**Action item**
Any pictures in the records below must be left out when you repeat the lines from the line containing "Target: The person" through the line containing "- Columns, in" exactly.

**Dataset extract**
********
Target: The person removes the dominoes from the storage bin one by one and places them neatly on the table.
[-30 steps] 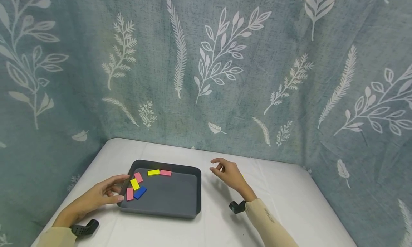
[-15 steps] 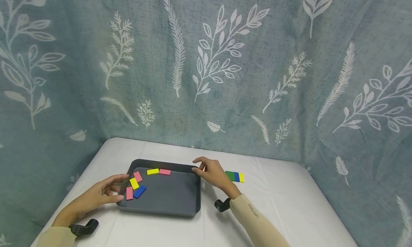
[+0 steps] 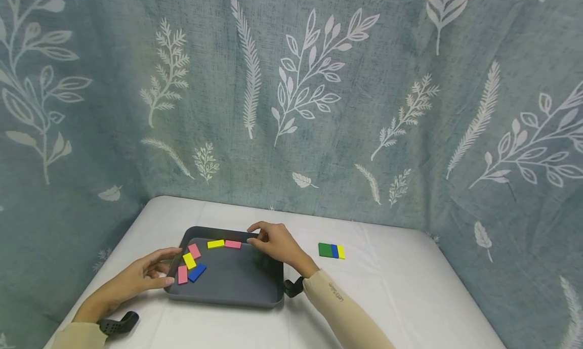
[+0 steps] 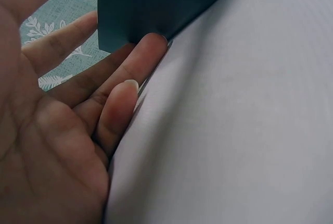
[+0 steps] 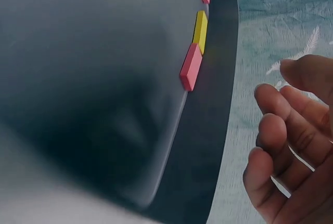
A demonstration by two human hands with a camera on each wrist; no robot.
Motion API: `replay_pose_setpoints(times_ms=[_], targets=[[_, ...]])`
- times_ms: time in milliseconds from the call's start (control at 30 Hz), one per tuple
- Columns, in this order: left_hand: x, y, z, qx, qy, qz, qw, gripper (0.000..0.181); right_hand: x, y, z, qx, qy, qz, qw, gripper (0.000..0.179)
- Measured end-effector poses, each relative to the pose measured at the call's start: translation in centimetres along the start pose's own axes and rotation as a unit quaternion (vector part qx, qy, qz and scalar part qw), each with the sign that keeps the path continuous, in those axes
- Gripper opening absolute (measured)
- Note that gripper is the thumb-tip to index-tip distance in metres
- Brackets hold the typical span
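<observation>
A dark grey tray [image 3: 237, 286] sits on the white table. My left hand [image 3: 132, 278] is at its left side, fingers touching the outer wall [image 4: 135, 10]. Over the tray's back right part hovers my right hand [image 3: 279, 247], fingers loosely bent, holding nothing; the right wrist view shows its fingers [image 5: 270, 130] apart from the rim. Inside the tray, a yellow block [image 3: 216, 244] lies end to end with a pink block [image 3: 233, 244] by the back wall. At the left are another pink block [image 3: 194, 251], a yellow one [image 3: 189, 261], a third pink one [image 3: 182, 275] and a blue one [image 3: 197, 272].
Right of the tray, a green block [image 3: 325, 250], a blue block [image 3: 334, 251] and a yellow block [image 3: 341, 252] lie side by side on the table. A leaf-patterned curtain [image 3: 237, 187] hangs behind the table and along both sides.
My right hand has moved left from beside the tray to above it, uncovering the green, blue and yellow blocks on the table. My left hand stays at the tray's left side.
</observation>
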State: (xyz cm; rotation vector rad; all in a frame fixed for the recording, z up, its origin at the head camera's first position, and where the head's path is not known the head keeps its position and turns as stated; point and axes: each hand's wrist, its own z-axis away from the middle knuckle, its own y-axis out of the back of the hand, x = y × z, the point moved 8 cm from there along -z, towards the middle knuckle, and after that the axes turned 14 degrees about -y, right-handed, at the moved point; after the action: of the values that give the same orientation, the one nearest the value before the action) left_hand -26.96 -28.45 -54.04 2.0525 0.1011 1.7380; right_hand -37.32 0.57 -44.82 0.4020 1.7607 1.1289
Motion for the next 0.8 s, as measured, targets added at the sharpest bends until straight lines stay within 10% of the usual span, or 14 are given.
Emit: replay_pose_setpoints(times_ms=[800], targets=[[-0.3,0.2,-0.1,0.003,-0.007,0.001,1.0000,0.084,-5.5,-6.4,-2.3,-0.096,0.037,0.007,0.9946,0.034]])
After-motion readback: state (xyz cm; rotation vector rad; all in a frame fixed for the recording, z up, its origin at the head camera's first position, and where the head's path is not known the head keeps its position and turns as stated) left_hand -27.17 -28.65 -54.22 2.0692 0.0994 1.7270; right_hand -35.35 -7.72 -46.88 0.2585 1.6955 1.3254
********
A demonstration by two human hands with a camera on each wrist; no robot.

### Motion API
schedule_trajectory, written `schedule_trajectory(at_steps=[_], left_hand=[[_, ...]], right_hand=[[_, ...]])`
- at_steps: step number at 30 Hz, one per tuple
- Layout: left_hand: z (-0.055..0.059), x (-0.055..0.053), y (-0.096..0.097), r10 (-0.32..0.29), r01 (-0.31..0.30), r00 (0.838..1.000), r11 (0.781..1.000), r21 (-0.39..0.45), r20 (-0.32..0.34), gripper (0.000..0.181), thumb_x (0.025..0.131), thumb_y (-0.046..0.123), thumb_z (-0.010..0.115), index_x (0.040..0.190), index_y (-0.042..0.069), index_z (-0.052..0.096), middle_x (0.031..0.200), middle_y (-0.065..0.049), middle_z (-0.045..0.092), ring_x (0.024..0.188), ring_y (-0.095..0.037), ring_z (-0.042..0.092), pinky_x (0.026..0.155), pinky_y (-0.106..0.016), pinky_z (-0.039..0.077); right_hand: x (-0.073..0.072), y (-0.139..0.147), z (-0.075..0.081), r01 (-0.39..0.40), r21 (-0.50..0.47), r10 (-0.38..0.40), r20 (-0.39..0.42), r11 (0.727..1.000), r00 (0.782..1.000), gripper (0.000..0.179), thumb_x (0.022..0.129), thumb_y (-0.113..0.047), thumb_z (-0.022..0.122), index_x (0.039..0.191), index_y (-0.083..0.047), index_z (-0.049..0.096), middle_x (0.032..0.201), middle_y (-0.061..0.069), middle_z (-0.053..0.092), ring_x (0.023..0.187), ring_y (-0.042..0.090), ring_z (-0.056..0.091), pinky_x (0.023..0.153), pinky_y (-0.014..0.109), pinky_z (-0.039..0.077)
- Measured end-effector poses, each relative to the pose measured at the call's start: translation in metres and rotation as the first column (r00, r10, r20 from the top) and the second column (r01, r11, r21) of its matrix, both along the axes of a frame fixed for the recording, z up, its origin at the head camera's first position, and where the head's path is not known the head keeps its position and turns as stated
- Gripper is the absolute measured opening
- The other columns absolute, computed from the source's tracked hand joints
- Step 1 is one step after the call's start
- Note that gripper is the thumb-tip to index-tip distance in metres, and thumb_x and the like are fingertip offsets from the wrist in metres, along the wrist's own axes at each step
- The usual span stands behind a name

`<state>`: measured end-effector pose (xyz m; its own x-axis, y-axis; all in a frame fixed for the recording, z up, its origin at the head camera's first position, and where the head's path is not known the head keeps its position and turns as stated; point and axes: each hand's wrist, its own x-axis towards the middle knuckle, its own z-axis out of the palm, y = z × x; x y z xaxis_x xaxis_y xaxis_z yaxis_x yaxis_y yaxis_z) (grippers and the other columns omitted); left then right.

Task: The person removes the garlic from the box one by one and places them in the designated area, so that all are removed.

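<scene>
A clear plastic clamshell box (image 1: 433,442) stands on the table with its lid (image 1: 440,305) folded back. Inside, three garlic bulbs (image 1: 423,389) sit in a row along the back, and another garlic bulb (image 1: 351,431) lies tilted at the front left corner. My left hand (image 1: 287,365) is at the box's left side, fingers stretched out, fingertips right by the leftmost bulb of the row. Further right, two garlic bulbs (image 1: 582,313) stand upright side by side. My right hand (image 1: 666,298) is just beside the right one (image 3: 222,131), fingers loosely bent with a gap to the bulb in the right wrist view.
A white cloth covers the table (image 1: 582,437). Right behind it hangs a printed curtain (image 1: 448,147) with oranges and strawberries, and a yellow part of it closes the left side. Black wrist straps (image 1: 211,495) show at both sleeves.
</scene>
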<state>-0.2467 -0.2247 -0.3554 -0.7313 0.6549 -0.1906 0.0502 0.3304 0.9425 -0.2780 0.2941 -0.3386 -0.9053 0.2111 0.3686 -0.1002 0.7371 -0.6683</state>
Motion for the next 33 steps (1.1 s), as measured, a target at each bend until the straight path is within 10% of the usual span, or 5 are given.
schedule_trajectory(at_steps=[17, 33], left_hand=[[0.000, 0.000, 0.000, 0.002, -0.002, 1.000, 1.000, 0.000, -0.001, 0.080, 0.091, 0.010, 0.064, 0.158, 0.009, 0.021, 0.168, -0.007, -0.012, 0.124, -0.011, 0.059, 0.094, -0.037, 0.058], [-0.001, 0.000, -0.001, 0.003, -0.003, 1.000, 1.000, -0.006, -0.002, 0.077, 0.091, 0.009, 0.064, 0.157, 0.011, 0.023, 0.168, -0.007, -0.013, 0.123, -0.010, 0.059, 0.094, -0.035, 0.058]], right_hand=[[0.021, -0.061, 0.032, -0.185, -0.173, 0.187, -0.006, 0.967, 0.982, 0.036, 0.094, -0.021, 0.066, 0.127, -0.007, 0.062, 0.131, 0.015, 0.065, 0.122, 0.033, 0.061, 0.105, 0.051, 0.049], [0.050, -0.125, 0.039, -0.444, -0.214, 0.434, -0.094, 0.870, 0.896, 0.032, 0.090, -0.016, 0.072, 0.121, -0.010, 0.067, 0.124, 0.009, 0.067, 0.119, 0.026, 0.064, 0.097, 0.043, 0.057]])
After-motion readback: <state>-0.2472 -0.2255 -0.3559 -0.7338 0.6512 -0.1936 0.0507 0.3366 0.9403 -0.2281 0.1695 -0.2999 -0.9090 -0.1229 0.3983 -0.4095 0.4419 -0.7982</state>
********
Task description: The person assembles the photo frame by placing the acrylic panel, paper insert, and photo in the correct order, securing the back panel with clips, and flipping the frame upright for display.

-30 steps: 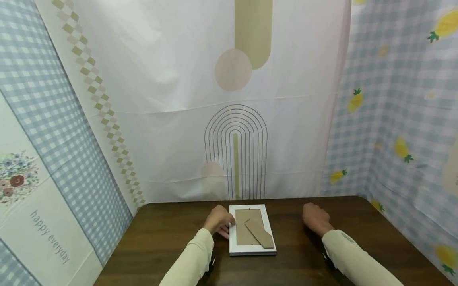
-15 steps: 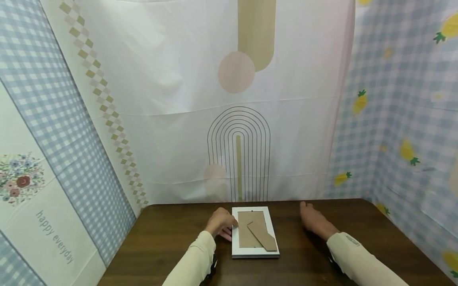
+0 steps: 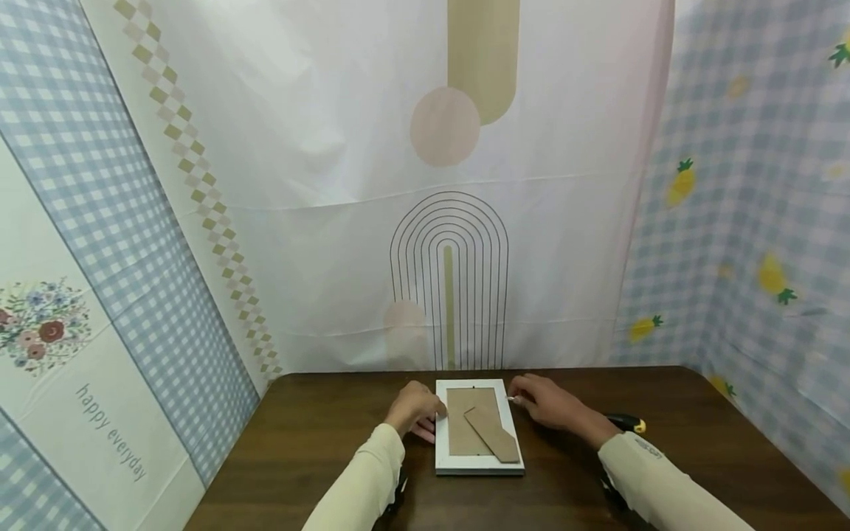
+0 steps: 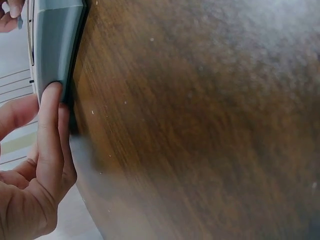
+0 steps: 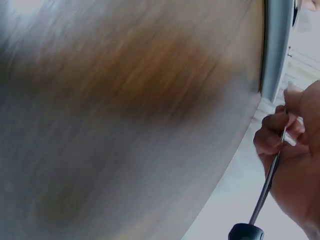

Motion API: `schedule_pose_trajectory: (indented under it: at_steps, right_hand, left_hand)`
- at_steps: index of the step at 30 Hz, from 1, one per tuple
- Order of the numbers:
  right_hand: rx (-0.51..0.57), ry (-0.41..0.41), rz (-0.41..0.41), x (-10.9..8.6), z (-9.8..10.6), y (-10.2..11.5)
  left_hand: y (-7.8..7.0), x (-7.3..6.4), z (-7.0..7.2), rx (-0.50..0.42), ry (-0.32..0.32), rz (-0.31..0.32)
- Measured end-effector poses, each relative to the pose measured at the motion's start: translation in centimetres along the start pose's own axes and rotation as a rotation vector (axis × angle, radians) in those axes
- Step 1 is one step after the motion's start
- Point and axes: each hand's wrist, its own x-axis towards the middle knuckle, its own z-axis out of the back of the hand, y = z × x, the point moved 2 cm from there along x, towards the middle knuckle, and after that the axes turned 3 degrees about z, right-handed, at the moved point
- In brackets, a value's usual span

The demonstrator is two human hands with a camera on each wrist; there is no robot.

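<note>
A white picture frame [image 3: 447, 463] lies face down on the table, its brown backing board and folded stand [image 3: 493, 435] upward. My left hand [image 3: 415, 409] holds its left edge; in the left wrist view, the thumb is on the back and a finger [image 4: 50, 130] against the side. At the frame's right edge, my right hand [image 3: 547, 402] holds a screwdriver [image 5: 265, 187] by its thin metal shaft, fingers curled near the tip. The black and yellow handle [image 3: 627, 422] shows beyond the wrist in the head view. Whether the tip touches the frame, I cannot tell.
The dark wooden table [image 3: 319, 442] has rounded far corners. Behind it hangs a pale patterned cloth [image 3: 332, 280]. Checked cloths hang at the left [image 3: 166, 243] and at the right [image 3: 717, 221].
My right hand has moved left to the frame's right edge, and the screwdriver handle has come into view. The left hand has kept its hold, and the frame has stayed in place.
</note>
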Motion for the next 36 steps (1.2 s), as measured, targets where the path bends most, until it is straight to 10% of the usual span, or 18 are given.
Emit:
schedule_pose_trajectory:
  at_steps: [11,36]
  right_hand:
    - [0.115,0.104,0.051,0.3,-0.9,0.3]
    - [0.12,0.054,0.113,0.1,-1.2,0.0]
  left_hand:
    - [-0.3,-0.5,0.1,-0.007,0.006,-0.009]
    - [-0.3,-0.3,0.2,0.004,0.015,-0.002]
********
**Task output**
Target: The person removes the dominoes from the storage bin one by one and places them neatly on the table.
[-30 steps] 
[-15 steps] 
[+0 steps] 
[+0 steps] 
[+0 steps] 
A demonstration by two human hands with a camera on each wrist; no robot.
Motion API: `replay_pose_setpoints(times_ms=[_], targets=[[_, ...]])`
- times_ms: time in milliseconds from the call's start (control at 30 Hz), one per tuple
- Columns, in this order: left_hand: x, y, z, qx, qy, qz, qw, gripper (0.000..0.181); right_hand: x, y, z, qx, qy, qz, qw, gripper (0.000..0.179)

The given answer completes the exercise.